Anika_Kowalczyk ✓ PACS Admin
Clinical Informatics · Warsaw
Mar 2026
The number of people building medical imaging AI pipelines who don't properly understand DICOM metadata is alarming, and it causes silent bugs that are incredibly hard to track down. The most common one: using pixel data from a CT series without checking the RescaleIntercept and RescaleSlope DICOM tags, which means you're working with raw stored values rather than Hounsfield Units. The formula is always HU = pixel_value * RescaleSlope + RescaleIntercept and most CT series have a slope of 1 and intercept of -1024, but not all. Scanner manufacturers and reconstruction kernels vary. Similarly, always check ImageOrientationPatient before assuming axial/coronal/sagittal orientation — some PACS systems export series in non-standard orientations and your model will receive flipped or transposed volumes silently. Pydicom's documentation at pydicom.github.io covers these tags thoroughly and SimpleITK handles most of this correctly if you use its DICOM reader rather than rolling your own.
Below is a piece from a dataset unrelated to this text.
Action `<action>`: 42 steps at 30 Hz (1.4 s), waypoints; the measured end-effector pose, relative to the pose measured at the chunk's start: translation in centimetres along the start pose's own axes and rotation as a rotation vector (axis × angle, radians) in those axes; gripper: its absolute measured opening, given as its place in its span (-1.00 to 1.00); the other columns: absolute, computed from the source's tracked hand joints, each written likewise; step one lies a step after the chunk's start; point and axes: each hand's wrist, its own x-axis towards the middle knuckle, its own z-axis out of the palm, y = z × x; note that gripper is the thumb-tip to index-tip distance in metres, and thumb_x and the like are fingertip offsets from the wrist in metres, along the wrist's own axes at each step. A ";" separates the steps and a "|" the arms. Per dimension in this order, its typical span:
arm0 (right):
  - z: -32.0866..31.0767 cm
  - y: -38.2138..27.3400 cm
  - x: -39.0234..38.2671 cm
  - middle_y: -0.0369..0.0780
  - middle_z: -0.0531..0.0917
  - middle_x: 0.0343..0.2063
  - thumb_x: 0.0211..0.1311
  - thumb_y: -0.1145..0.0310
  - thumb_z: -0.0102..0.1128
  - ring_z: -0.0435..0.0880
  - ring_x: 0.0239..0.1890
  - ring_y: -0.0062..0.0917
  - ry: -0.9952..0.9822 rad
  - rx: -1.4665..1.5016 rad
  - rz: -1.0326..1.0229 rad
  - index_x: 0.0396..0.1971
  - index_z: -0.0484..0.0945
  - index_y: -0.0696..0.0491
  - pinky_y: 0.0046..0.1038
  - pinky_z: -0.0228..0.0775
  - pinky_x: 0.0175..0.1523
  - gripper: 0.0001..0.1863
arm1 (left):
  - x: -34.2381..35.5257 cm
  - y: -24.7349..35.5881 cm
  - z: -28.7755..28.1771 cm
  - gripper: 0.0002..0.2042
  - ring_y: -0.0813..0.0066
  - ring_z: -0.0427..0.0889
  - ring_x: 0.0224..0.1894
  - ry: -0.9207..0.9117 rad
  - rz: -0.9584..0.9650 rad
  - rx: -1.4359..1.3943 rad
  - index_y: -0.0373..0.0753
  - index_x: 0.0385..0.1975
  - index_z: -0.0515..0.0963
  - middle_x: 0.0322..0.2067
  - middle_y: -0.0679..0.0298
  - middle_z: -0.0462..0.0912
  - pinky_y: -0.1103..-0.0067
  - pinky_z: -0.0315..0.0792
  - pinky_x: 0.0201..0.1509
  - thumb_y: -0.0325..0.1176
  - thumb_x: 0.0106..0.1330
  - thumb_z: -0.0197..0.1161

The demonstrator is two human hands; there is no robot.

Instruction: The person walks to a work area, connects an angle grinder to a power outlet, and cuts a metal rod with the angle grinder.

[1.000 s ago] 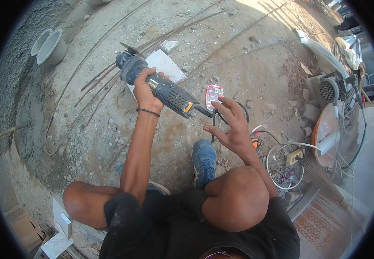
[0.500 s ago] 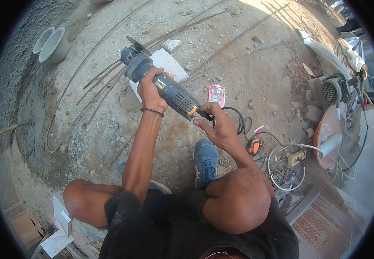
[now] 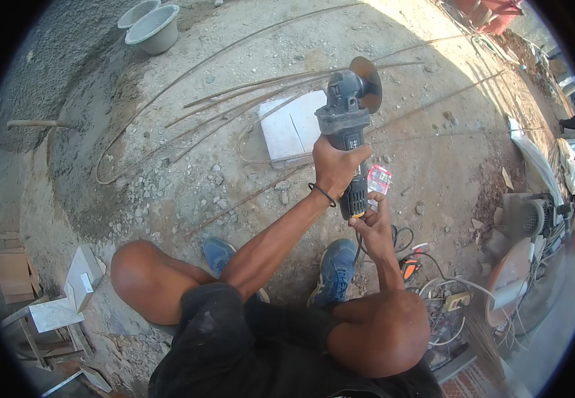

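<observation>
Angle grinder (image 3: 348, 132) points away (disc up top), long axis near upright; left hand (image 3: 336, 167) wraps its body, right hand (image 3: 371, 227) pinches its tail end.

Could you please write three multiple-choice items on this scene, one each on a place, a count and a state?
1. Where does the white square stone tile lie?
A. on the sandy ground, under the thin bent steel rods
B. on the person's knee
C. inside a bucket

2. How many grey round buckets stand at the upper left?
A. one
B. two
C. four

3. How is the dark angle grinder with its round disc held?
A. lying untouched on the ground
B. gripped by the left hand round its body, the right hand at its rear end
C. hung from a hook

Answers: 1 A, rods cross over the tile on the ground; 2 B, two rims show side by side; 3 B, both hands are on the lifted tool.
</observation>
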 end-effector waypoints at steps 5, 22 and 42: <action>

Use SimpleITK where you can.
Nadia_Bassett
Research Physicist · UCSF
Apr 2026
If you're building a pipeline that needs to handle MRI alongside CT, be very aware that MRI pixel values have no absolute physical meaning — they're scanner-dependent, protocol-dependent, and even session-dependent for the same patient on the same machine. There's no MRI equivalent of Hounsfield Units. This means you can never do population-level intensity normalization the way you do with CT. The standard approaches for MRI are z-score normalization per-volume, percentile clipping (clip to 1st and 99th percentile then scale to [0,1]), or histogram matching to a reference template. For brain MRI specifically, the Nyul & Udupa (2000) histogram standardization method implemented in intensity-normalization library (github.com/jcreinhold/intensity-normalization) is still widely used and works well. Not knowing this distinction between CT and MRI normalization requirements is a root cause of a lot of poor model performance that people incorrectly attribute to the model architecture.